### What you will do
Dropping every picture, set down exactly the lines in the entries below, starting with the line with "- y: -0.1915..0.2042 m" and going on through the line with "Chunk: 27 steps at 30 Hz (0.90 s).".

### Material shown
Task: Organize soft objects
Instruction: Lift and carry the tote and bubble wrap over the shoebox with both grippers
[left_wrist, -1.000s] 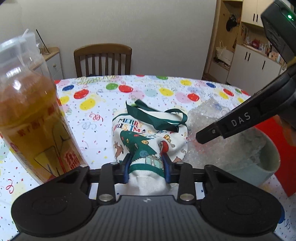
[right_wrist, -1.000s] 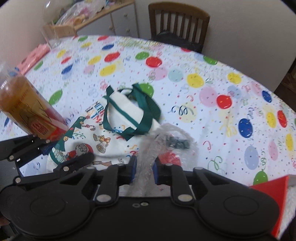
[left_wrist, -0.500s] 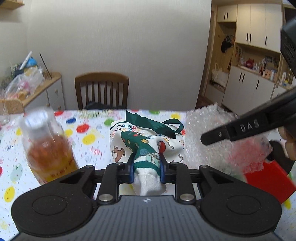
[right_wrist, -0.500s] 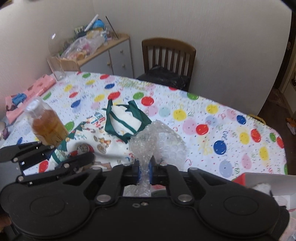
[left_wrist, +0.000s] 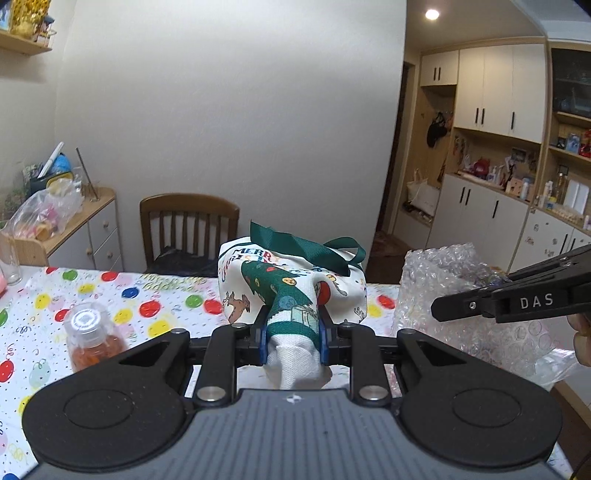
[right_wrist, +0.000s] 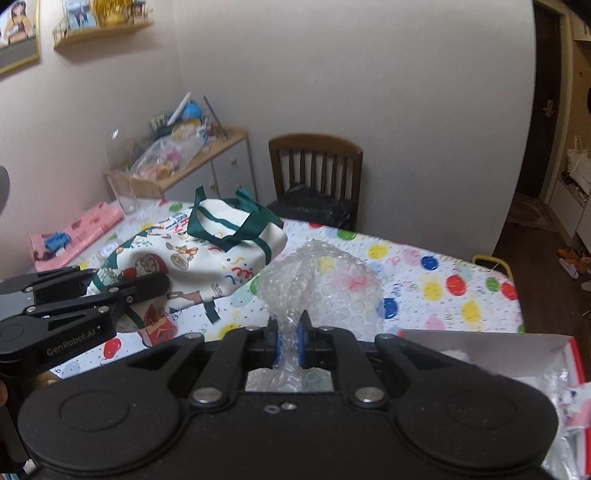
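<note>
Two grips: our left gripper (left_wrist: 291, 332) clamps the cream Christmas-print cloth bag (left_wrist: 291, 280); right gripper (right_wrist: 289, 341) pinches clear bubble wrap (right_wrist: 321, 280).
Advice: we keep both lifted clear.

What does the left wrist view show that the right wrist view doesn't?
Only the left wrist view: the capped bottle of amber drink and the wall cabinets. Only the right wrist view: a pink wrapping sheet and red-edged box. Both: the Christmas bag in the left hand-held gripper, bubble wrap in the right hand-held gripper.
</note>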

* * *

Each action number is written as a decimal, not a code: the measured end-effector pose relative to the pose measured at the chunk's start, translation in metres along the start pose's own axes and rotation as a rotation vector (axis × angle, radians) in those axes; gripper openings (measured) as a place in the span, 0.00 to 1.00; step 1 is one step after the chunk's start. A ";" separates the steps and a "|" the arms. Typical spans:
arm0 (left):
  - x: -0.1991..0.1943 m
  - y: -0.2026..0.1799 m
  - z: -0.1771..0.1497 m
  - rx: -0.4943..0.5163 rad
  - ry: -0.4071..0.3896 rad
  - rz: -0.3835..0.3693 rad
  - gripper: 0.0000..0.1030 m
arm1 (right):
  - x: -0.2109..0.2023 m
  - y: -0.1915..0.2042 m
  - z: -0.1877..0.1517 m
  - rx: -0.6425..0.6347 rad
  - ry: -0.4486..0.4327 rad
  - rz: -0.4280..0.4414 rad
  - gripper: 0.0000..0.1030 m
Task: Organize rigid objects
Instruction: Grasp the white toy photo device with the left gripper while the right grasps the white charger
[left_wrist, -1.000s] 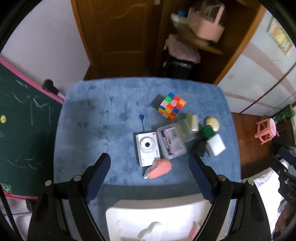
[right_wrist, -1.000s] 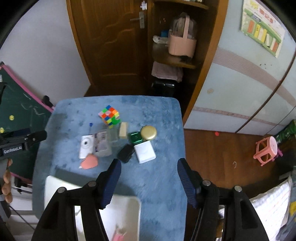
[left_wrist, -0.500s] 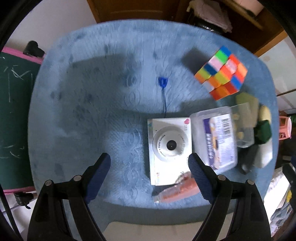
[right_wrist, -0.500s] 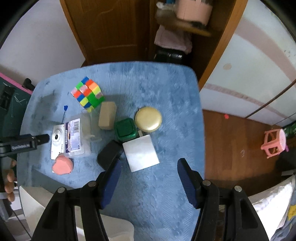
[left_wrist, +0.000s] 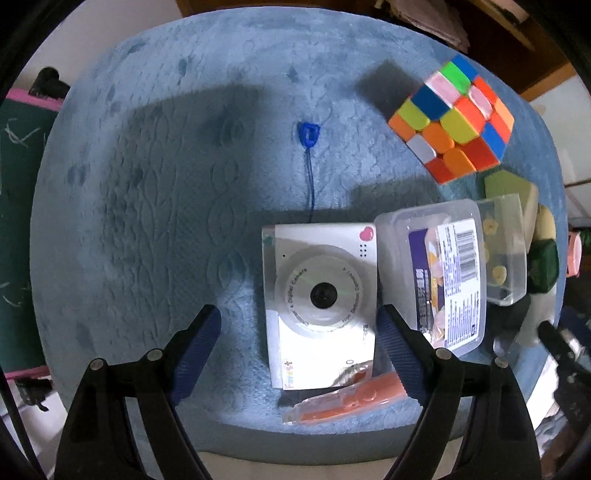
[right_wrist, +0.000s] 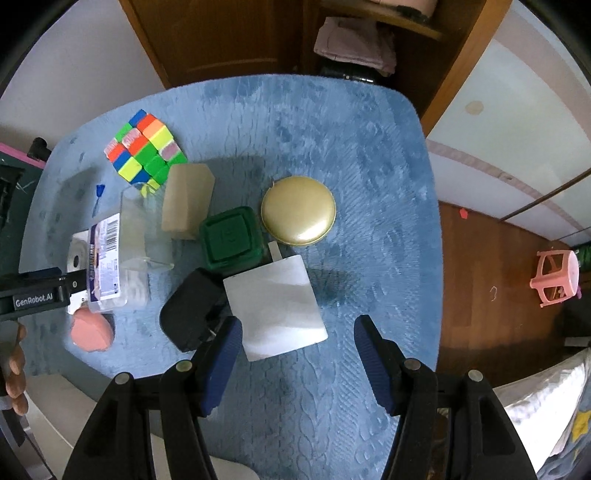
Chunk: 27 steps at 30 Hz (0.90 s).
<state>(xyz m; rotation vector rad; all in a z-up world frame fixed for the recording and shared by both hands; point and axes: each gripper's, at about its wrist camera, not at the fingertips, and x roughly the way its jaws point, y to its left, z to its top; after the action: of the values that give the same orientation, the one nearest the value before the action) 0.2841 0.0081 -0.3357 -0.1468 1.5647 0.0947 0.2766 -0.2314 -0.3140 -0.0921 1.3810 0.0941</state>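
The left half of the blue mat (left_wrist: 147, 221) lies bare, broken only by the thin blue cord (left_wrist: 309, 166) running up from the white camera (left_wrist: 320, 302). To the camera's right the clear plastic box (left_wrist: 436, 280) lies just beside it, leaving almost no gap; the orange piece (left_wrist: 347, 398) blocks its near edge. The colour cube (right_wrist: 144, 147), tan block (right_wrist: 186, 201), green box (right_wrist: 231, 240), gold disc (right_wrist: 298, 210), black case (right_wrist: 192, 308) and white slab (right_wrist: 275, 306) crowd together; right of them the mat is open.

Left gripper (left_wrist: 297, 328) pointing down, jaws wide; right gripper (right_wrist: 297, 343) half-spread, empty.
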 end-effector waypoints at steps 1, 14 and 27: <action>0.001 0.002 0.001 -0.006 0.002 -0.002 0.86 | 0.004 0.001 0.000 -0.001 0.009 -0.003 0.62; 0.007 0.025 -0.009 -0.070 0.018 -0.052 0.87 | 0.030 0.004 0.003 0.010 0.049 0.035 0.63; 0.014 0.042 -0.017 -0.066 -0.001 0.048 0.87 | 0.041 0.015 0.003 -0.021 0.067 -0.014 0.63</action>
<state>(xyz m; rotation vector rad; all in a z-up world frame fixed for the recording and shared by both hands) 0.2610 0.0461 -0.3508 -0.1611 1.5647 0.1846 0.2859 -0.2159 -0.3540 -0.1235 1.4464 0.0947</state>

### Result of the exercise
  - y: -0.1915..0.2042 m
  - z: -0.1877..0.1517 m
  - rx: -0.6425..0.6347 rad
  - ry: -0.4486..0.4327 rad
  - rz: -0.4280..0.4414 rad
  - gripper: 0.0000..0.1030 m
Task: Organize rigid objects
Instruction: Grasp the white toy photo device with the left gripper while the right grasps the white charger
[left_wrist, -1.000s] 
[right_wrist, -1.000s] 
[left_wrist, -0.500s] 
[right_wrist, -0.500s] 
[left_wrist, +0.000s] 
[right_wrist, +0.000s] 
Chunk: 27 steps at 30 Hz (0.90 s).

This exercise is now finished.